Fundamental to the adjudication of this claim is the fact that the Organization bears the burden of proof to establish the alleged violations of Rule 1 and Appendix H. The robust responses during on-property exchanges reflect the Organization's frustration for the Carrier to maintain and expand its workforce during 2006 - 2008, which was a period of time marked by increases in capital projects funded when compared to the period of the late 1990's through 2004. Although the estimated number of hours to perform this claimed work was not provided by the Carrier, unrebutted is its statement that BMWE-represented employees were working overtime on scheduled projects at the time of this claimed work, thereby rendering their availability on overtime problematic as well as implicating safety and productivity concerns. This claim, like others concurrently presented to the Board, occurs during reconstruction of the railroad accompanying increased traffic following a period of minimum maintenance and stagnant traffic. The Carrier did not increase its workforce to a level satisfactory to the Organization, but there is insufficient evidence to warrant a finding that the Carrier acted in such a manner so as to intentionally deplete its forces or intentionally exhaust rosters; and there is no evidence, contrary to the Organization's assertion, that the Carrier abolished facilities.

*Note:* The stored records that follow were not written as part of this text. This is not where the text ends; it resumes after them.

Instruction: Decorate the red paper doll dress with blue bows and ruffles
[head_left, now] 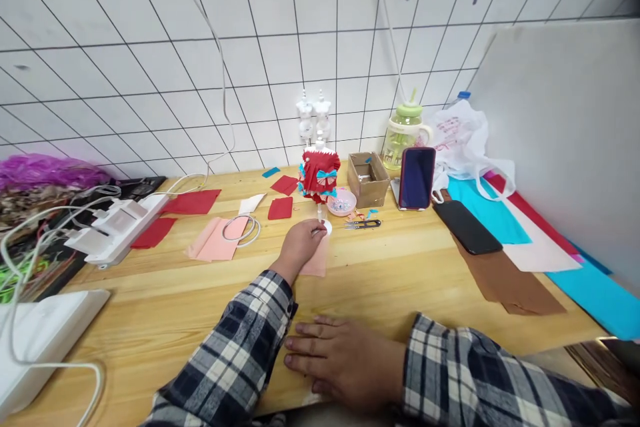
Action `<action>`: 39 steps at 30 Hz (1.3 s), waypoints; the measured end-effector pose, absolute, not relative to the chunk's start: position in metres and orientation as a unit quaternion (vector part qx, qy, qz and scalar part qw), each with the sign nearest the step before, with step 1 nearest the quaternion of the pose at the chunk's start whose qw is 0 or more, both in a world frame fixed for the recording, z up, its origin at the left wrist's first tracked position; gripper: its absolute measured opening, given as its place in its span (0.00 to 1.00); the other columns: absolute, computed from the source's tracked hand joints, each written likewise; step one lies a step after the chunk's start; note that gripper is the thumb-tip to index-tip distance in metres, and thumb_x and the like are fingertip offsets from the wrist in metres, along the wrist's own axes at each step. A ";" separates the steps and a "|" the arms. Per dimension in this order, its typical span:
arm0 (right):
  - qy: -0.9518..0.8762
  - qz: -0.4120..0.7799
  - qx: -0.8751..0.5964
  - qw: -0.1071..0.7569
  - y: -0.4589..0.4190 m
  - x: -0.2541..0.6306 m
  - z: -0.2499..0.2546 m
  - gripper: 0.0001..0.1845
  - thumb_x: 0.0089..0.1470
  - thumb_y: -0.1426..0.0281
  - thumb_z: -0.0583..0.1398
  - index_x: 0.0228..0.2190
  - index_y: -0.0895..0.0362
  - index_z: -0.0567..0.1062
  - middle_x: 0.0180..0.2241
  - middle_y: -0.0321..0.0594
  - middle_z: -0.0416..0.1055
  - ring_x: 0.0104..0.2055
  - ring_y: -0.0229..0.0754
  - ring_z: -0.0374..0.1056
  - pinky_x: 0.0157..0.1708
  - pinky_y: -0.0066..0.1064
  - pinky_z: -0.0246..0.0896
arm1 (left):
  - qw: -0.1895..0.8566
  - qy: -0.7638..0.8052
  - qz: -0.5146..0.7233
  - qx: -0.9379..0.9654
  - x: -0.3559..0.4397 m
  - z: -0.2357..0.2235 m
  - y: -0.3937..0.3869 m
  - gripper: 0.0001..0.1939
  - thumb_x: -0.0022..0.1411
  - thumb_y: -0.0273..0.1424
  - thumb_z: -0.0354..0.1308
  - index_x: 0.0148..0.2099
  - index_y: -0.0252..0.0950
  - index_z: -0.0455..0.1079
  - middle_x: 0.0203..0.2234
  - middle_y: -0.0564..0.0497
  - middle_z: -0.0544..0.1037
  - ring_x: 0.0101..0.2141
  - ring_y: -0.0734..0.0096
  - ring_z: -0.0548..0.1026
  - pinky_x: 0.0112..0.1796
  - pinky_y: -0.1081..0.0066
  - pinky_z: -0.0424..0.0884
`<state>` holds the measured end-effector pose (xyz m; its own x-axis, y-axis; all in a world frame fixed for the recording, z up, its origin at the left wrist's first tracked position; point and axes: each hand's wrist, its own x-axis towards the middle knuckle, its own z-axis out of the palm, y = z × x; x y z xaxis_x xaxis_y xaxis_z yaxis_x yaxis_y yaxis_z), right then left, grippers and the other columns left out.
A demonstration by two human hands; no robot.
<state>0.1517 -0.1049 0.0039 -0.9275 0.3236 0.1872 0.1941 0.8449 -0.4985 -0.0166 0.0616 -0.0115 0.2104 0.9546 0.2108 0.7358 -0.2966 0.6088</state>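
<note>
Bright, even indoor light fills the view, whitest on the tiled wall (270, 13), and seems to come from above. Shadows are soft, gathering faintly under the right hand (353, 360) on the tabletop (400, 293). The upper right corner falls dark. Wide-angle distortion slants and stretches the wall's grid lines toward the sides. Focus is fair overall, though fine detail softens, and the beads in the pink bowl (351, 208) blur together.
</note>
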 end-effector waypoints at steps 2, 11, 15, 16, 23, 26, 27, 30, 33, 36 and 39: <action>-0.952 0.237 -0.133 0.143 -0.098 0.150 -0.003 0.27 0.64 0.64 0.49 0.62 0.57 0.58 0.61 0.40 0.59 0.66 0.41 0.49 0.66 0.37 0.40 | 0.176 0.573 0.281 0.749 -0.025 -0.010 0.061 0.09 0.59 0.33 0.56 0.39 0.42 0.77 0.43 0.50 0.80 0.43 0.61 0.77 0.44 0.66 0.69; -0.959 0.111 -0.159 0.207 -0.063 0.158 -0.011 0.14 0.62 0.72 0.52 0.45 0.54 0.74 0.36 0.37 0.79 0.41 0.38 0.72 0.41 0.28 0.65 | 0.129 0.593 0.288 0.741 -0.036 -0.007 0.056 0.09 0.59 0.33 0.56 0.38 0.40 0.77 0.39 0.49 0.81 0.40 0.61 0.76 0.42 0.66 0.69; -0.813 0.102 -0.468 0.331 0.012 0.181 0.026 0.12 0.62 0.66 0.54 0.38 0.53 0.77 0.33 0.38 0.78 0.33 0.37 0.72 0.32 0.28 0.62 | 0.105 0.574 0.302 0.754 -0.033 -0.008 0.057 0.08 0.58 0.33 0.57 0.37 0.40 0.77 0.36 0.49 0.80 0.39 0.61 0.75 0.43 0.64 0.68; -0.782 0.095 -0.500 0.359 0.033 0.186 0.035 0.11 0.60 0.65 0.56 0.38 0.53 0.78 0.35 0.38 0.77 0.34 0.38 0.71 0.33 0.28 0.61 | 0.104 0.571 0.305 0.755 -0.032 -0.009 0.058 0.08 0.58 0.33 0.57 0.37 0.40 0.77 0.35 0.49 0.80 0.39 0.61 0.75 0.43 0.64 0.68; -0.788 -0.002 -0.536 0.302 0.108 0.179 0.034 0.11 0.59 0.67 0.57 0.38 0.50 0.81 0.35 0.41 0.76 0.39 0.43 0.65 0.36 0.32 0.56 | 0.111 0.577 0.373 0.718 -0.033 -0.011 0.055 0.07 0.57 0.32 0.59 0.35 0.40 0.79 0.46 0.46 0.75 0.48 0.59 0.72 0.50 0.59 0.66; -0.788 -0.025 -0.542 0.291 0.105 0.175 0.020 0.14 0.59 0.69 0.56 0.43 0.50 0.79 0.37 0.42 0.75 0.39 0.43 0.65 0.36 0.32 0.56 | 0.136 0.573 0.416 0.694 -0.031 -0.009 0.050 0.09 0.59 0.34 0.57 0.37 0.41 0.79 0.47 0.46 0.74 0.49 0.60 0.71 0.51 0.59 0.65; -0.786 -0.027 -0.540 0.299 0.103 0.176 0.017 0.14 0.60 0.69 0.55 0.44 0.50 0.79 0.37 0.43 0.75 0.39 0.44 0.65 0.36 0.32 0.57 | 0.151 0.570 0.426 0.686 -0.031 -0.008 0.048 0.09 0.60 0.35 0.57 0.37 0.41 0.79 0.47 0.46 0.74 0.49 0.61 0.71 0.51 0.59 0.65; -0.787 -0.023 -0.503 0.357 0.092 0.175 0.014 0.15 0.62 0.67 0.53 0.43 0.53 0.78 0.37 0.43 0.75 0.39 0.44 0.66 0.38 0.33 0.59 | 0.186 0.576 0.448 0.657 -0.029 -0.004 0.046 0.09 0.59 0.35 0.58 0.37 0.42 0.79 0.48 0.47 0.74 0.50 0.60 0.70 0.53 0.58 0.64; -0.806 -0.013 -0.429 0.408 0.077 0.167 0.015 0.13 0.62 0.66 0.54 0.39 0.54 0.78 0.36 0.42 0.76 0.39 0.42 0.67 0.40 0.33 0.60 | 0.199 0.597 0.466 0.622 -0.029 -0.001 0.043 0.10 0.60 0.36 0.58 0.38 0.42 0.79 0.51 0.47 0.72 0.53 0.58 0.67 0.56 0.55 0.60; -0.832 -0.014 -0.367 0.416 0.064 0.153 0.015 0.11 0.61 0.66 0.55 0.37 0.54 0.78 0.35 0.41 0.76 0.38 0.41 0.68 0.41 0.32 0.60 | 0.235 0.599 0.490 0.588 -0.030 0.002 0.039 0.13 0.62 0.38 0.54 0.41 0.41 0.79 0.56 0.46 0.69 0.57 0.57 0.64 0.58 0.55 0.57; -0.839 -0.023 -0.347 0.418 0.057 0.145 0.014 0.10 0.61 0.67 0.56 0.38 0.54 0.77 0.37 0.40 0.77 0.39 0.40 0.68 0.41 0.32 0.60 | 0.270 0.586 0.514 0.565 -0.029 0.004 0.032 0.14 0.64 0.37 0.53 0.43 0.40 0.78 0.59 0.46 0.65 0.59 0.58 0.61 0.59 0.57 0.55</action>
<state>0.1449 0.0571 0.0136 -0.4092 0.5636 0.7176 0.6020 0.7578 -0.2519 -0.0294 0.0323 0.0035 -0.2162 0.9398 0.2647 0.3847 -0.1671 0.9078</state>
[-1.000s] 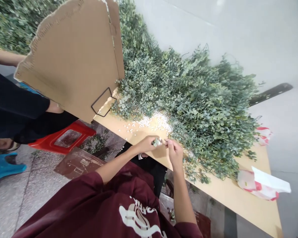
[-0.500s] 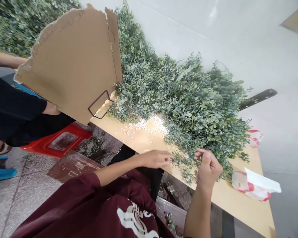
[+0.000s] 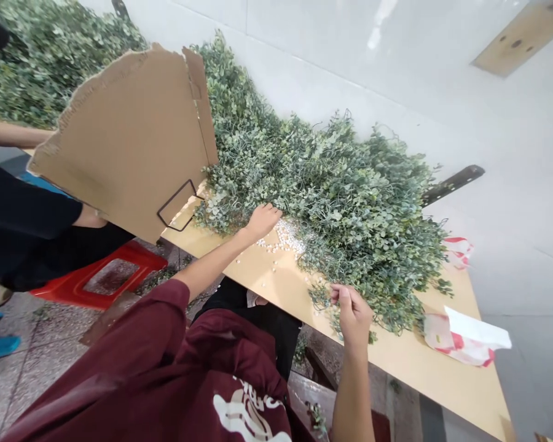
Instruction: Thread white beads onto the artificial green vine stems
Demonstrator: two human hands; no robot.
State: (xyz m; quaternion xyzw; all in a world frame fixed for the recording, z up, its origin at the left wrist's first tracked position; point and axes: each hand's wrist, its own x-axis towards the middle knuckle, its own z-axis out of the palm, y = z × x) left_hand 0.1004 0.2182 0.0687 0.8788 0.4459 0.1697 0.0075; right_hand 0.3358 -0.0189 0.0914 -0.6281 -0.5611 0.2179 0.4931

The Organization asserts that there is no right under Rule 1 for the Carrier to outsource scope-covered work, whereas the Carrier contends that it complied with Rule 1 and Appendix H. On-property Third Division Award 38151 addresses the Parties' competing concerns:

"There is no mandate in the contract language cited [Rule 1 and Appendix H] that, after the required discussion opportunity, the Parties' have to agree on the contracting out (or not) of the work at issue."

Supplementing and complementary to on-property Award 38151 is onproperty Third Division Award 38149, wherein the Board held:

". . . the Board concludes that the Carrier gave the Organization ample notice and opportunity for discussion before contracting out the work in question . . . . While it is clear that the Organization did not agree with the Carrier's position and continued to disagree even after discussions between the Parties, there is no showing that the Carrier acted in other than good faith . . . . Therefore, we find that the Carrier did not violate the Agreement when it contracted out the work in this case."

These on-property precedents are applied to the circumstances in this claim where there was timely notice issued with reasons followed by the Parties' efforts to reach an understanding during conference about the contracting transaction whereupon no resolution was attained and the Carrier proceeded to contract out and Organization proceeded to file a claim. In the final analysis, the Board finds no violation of Rule 1 or Appendix H. Therefore, the claim must be denied.

AWARD

Claim denied.

ORDER

This Board, after consideration of the dispute identified above, hereby orders that an Award favorable to the Claimant(s) not be made.

NATIONAL RAILROAD ADJUSTMENT BOARD By Order of Third Division

Dated at Chicago, Illinois, this 28th day of July 2016.